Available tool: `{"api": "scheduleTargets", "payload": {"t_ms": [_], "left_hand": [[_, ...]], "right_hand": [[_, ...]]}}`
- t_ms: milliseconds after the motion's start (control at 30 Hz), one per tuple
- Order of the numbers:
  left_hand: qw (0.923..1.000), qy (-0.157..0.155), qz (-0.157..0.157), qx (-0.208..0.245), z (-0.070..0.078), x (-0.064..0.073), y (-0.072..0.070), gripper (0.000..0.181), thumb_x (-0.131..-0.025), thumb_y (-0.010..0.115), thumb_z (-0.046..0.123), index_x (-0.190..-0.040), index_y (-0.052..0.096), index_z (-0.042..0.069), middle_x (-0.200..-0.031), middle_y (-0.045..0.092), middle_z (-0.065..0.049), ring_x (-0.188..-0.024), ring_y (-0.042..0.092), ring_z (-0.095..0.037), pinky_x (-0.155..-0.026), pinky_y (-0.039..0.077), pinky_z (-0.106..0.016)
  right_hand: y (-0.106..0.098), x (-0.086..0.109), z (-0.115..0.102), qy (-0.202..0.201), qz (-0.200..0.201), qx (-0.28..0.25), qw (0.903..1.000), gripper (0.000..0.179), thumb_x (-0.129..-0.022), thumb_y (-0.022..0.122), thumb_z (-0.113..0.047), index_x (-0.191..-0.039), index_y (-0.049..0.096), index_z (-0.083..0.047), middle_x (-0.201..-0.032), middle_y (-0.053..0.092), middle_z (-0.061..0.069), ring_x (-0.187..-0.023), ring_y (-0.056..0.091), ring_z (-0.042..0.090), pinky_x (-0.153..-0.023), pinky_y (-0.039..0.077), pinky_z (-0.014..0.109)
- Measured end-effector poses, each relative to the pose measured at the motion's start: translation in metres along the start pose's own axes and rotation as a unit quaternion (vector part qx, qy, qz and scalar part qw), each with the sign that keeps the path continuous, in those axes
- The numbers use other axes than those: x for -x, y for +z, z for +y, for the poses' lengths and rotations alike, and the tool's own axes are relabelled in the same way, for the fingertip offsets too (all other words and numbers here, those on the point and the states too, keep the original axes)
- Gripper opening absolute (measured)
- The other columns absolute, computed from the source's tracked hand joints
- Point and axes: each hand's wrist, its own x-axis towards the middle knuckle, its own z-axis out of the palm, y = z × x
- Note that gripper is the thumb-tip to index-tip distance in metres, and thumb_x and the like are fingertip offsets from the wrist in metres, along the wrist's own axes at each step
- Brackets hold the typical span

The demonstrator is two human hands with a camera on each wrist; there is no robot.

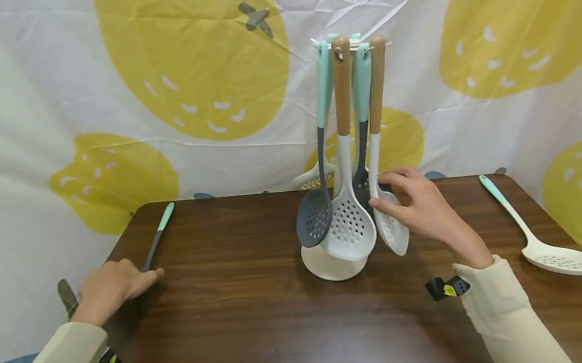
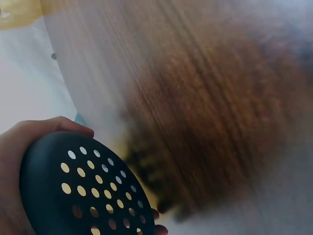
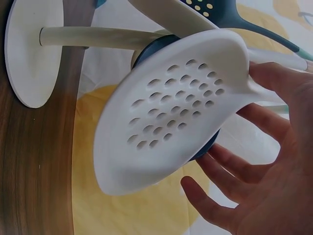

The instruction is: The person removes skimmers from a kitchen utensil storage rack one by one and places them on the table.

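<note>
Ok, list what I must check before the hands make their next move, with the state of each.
1. Right hand has a grip: ok, thumb and finger pinch the neck of the white spatula.
2. Spatula free of its hook: cannot tell, its handle top is up at the hooks.
3. Room around the spatula: not ok, the white spoon hangs close beside it.
4. Stand steady: upright on the table, but firmness cannot tell.
5. Left hand has a grip: ok, it holds the dark spoon by its head.
</note>
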Motion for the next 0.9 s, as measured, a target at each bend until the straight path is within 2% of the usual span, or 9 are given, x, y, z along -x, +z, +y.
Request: {"api": "scheduleTargets", "payload": {"t_ms": [200, 367, 500, 733, 900], "left_hand": [[0.9988, -0.042, -0.002, -0.025, 0.013, -0.005, -0.001, 0.1, -0.093, 0.043, 0.077, -0.131, 0.059, -0.015, -0.128, 0.056, -0.047, -0.101, 0.061, -0.064, -0.08, 0.05, -0.074], [0.9978, -0.057, -0.006, -0.034, 0.025, -0.01, 0.0, 0.1, -0.092, 0.043, 0.077, -0.135, 0.056, -0.013, -0.126, 0.058, -0.045, -0.095, 0.063, -0.059, -0.073, 0.051, -0.067], [0.9967, -0.069, -0.012, -0.04, 0.031, -0.012, -0.001, 0.099, -0.092, 0.045, 0.076, -0.136, 0.056, -0.012, -0.127, 0.057, -0.045, -0.097, 0.062, -0.058, -0.072, 0.051, -0.065], [0.997, -0.061, -0.036, -0.034, 0.035, -0.009, -0.005, 0.108, -0.087, 0.049, 0.082, -0.139, 0.052, -0.014, -0.132, 0.052, -0.047, -0.104, 0.059, -0.062, -0.075, 0.051, -0.068], [0.9975, -0.055, -0.031, -0.031, 0.037, -0.01, -0.004, 0.109, -0.087, 0.05, 0.08, -0.138, 0.051, -0.016, -0.137, 0.047, -0.049, -0.112, 0.055, -0.066, -0.079, 0.05, -0.073]], "right_hand": [[0.002, -0.001, -0.001, -0.025, 0.038, 0.002, 0.999, 0.037, -0.094, 0.076, -0.022, -0.126, 0.07, -0.004, -0.13, 0.062, 0.019, -0.116, 0.06, 0.038, -0.094, 0.049, 0.057], [0.003, -0.001, 0.0, -0.043, 0.072, 0.0, 0.9965, 0.03, -0.092, 0.077, -0.016, -0.119, 0.072, -0.003, -0.123, 0.066, 0.017, -0.106, 0.063, 0.034, -0.086, 0.051, 0.049], [0.004, -0.001, 0.0, -0.041, 0.081, -0.006, 0.9959, 0.033, -0.092, 0.077, -0.014, -0.122, 0.07, -0.002, -0.123, 0.067, 0.017, -0.111, 0.064, 0.035, -0.089, 0.054, 0.05], [0.004, -0.002, -0.001, -0.043, 0.087, -0.03, 0.9948, 0.034, -0.093, 0.076, -0.011, -0.123, 0.067, 0.001, -0.117, 0.068, 0.019, -0.108, 0.066, 0.034, -0.09, 0.057, 0.053], [0.005, -0.002, -0.001, -0.04, 0.079, -0.021, 0.9958, 0.036, -0.092, 0.077, -0.013, -0.125, 0.067, -0.001, -0.115, 0.069, 0.016, -0.104, 0.067, 0.03, -0.085, 0.057, 0.044]]}}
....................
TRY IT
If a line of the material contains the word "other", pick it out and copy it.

EXERCISE RESPONSE
- The numbers use other axes than those: x for -x, y for +z, z for +y, for the poses' lengths and rotations alike, and the tool's own axes are relabelled in the same way, for the fingertip offsets too (all other words and numbers here, those on the point and the states too, keep the original axes)
- The other columns absolute, computed from the source's tracked hand joints

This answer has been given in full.